8 de agosto de 2021

Primeira Impressão

Crooked Machine
Róisín Murphy




Existiu uma época que era relativamente comum artistas pop lançarem um álbum apenas como versões remixes de suas canções e esse trabalho ser reconhecido pelos críticos e pelo público. Michael Jackson (Blood on the Dance Floor: HIStory in the Mix), Madonna (You Can Dance) e Jennifer Lopez (J to tha L–O! The Remixes) são apenas três exemplos importantes dessa tendência que parece estar morta dentro do mainstream, especialmente depois da recepção bem ruim entre os fãs de Club Future Nostalgia da Dua Lipa. Entretanto, Róisín Murphy não é exatamente o tipo de artista que liga para tendências, pois a mesma resolveu lançar Crooked Machine, o álbum remix do seu sensacional Róisín Machine do ano passado. E como uma boa desordeira da ordem, a artista entrega uma verdadeira pérola ao ir contra a norma, mesmo que o resultado final perca força ao ser comparado com o original.

Crooked Machine não apenas reuni versões remixes das canções de Róisín Machine, mas, sim, reconstruções de quase todas as faixas sob a tutela de Richard Barratt, produtor das canções originais e também conhecido como Crooked Man. Ao trabalhar com o mesmo produtor, o álbum remix passa a sensação de segurança nas decisões, pois, obviamente, o público está ouvido as faixas pela visão de quem já as conhecem profundamente. Felizmente, o problema das mesmas soarem apenas versões estendidas é logo deixado de lado no instante que se percebe que estamos diante de verdadeiras remontagens sonoras, utilizando apenas as bases sonoras, líricas e vocais. Em várias faixas é possível notar a presença de novas composições e vocais gravados por Róisín, aproveitando apenas a mesma temática. Nem os nomes originais são usados na integra, mas, sim, reconstruções como, por exemplo, de Incapable para Capable Rhythm.

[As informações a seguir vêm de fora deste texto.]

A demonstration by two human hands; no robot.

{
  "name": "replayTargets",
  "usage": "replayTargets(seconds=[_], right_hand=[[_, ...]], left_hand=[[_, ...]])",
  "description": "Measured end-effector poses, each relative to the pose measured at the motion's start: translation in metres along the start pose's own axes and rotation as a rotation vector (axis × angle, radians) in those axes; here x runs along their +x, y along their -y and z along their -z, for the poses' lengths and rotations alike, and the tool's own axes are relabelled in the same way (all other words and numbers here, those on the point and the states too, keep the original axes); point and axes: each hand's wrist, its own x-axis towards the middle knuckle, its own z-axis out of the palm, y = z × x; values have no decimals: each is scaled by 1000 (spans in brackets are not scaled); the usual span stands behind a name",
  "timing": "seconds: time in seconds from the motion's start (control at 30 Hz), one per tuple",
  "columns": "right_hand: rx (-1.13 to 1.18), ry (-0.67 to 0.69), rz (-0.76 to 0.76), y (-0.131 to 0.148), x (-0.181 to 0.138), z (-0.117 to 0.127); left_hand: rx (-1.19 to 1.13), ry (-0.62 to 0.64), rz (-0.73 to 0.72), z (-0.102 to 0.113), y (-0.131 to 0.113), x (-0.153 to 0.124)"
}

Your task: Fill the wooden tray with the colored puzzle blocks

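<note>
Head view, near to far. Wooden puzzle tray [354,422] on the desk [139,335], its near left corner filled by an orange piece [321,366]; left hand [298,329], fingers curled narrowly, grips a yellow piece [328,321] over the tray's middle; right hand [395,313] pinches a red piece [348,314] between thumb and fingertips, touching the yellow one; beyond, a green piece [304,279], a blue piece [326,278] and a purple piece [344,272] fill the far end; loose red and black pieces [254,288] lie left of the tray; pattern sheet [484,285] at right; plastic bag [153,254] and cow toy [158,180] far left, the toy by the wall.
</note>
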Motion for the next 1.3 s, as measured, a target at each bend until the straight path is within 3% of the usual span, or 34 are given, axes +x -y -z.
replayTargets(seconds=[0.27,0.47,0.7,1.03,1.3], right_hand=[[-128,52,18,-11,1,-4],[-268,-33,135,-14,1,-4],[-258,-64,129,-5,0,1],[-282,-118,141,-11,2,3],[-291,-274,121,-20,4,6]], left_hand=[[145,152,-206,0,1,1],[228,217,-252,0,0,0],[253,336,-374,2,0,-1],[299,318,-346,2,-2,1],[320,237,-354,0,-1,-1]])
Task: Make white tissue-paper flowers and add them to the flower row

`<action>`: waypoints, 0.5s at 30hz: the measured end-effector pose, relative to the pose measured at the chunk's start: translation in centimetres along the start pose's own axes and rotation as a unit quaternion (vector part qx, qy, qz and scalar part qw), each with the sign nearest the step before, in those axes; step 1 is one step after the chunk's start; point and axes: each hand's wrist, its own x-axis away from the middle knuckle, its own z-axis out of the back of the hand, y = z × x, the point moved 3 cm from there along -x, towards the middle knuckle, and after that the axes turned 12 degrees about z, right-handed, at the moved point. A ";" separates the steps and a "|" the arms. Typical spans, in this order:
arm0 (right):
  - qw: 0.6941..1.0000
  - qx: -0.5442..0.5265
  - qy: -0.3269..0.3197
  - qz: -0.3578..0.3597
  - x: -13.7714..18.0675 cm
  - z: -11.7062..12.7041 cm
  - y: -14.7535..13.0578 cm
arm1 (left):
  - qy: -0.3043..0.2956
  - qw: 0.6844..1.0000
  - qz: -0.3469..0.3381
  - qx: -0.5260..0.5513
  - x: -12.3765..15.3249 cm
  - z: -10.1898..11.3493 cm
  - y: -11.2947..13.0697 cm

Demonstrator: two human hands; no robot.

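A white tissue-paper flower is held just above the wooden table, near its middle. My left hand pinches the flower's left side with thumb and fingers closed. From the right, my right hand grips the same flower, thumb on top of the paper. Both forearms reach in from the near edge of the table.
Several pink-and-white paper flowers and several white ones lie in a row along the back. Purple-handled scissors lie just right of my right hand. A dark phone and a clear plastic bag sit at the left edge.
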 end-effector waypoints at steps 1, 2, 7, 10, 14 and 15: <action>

Além disso, a mudança mais clara aparece nos gêneros principais utilizados nos dois trabalhos, sendo o original foi uma viagem electropop, house, EDM, techno e pop alternativo e o remix um mergulho de cabeça na house/tecno. Resultando em batidas mais claramente dançantes, Crooked Machine é uma eletrizante volta as pistas das casas noturnas mais “fritantes” sem perder a imensa elegância e inteligência dos trabalhos de Róisín Machine.

Tudo começa pela épica Kingdom of Machines, remix da também espetacular Kingdom of Ends, que já abre o álbum com os dois pés fincados no deep house com uma batida extremamente a base de basslines. E logo de cara é apresentado a cara de Crooked Machine ao ser uma verdadeira maquina do mais puro e refinado eletrônico. Menos pomposa está Capable Rhythm, versão remix da funk disco Incapable, que reconstrói a canção em uma batida crua e orgânica sem perder o soul original. Mesmo perdendo algum espaço para as construções sonoras, Róisín Machine continua a espalhar a sua personalidade larger than life e completamente charmosa por todas as canções, deixando sua marca de diva de forma charmosa e única. Isso bem claro em Assimilation, versão de Simulation, pois “Róisín coloca o seu toque de bruxa pop para entregar uma canção nada comercial, mas que faz a gente querer se levantar para dançar como se não houvesse amanhã”. E esse nível tão alto é porque os melhores momentos de Crooked Machine ainda estão por vim.

Sem ser exatamente um destaque no álbum original, Shellfish Mademoiselle ganha uma nova vida na deslumbrante Crooked Madame. Completamente remodelada, a faixa é uma grudenta house/disco que aproveita cada segundo dos seus mais de sete minutos para criar uma atmosfera elétrica e “dirty” a medida certa. Less Is More recria o ótimo single Something More em um dos momentos menos reconstrução e, sim, um remix de forma tradicional. E, mesmo nessa mudança em relação a ideia geral, a faixa é um trabalho impactante e com uma riqueza de detalhes e texturas impecáveis. Outros momentos que precisam ser citados ficam por conta da cadencia envolvente e sintética de Name Changer (Game Changer) e a explosão de We Are the Law que, mesmo não chegando aos picos de Murphy's Law, ainda mostra que canções geniais é quase impossível estragar. Funcionando basicamente como um novo álbum que não precisa ouvir o seu antecessor, Crooked Machine se torna uma obra indispensável em 2021 de uma artista que não tem medo de recriar a sua própria musica quase do zero e muito menos ressuscitar uma tendência praticamente morta.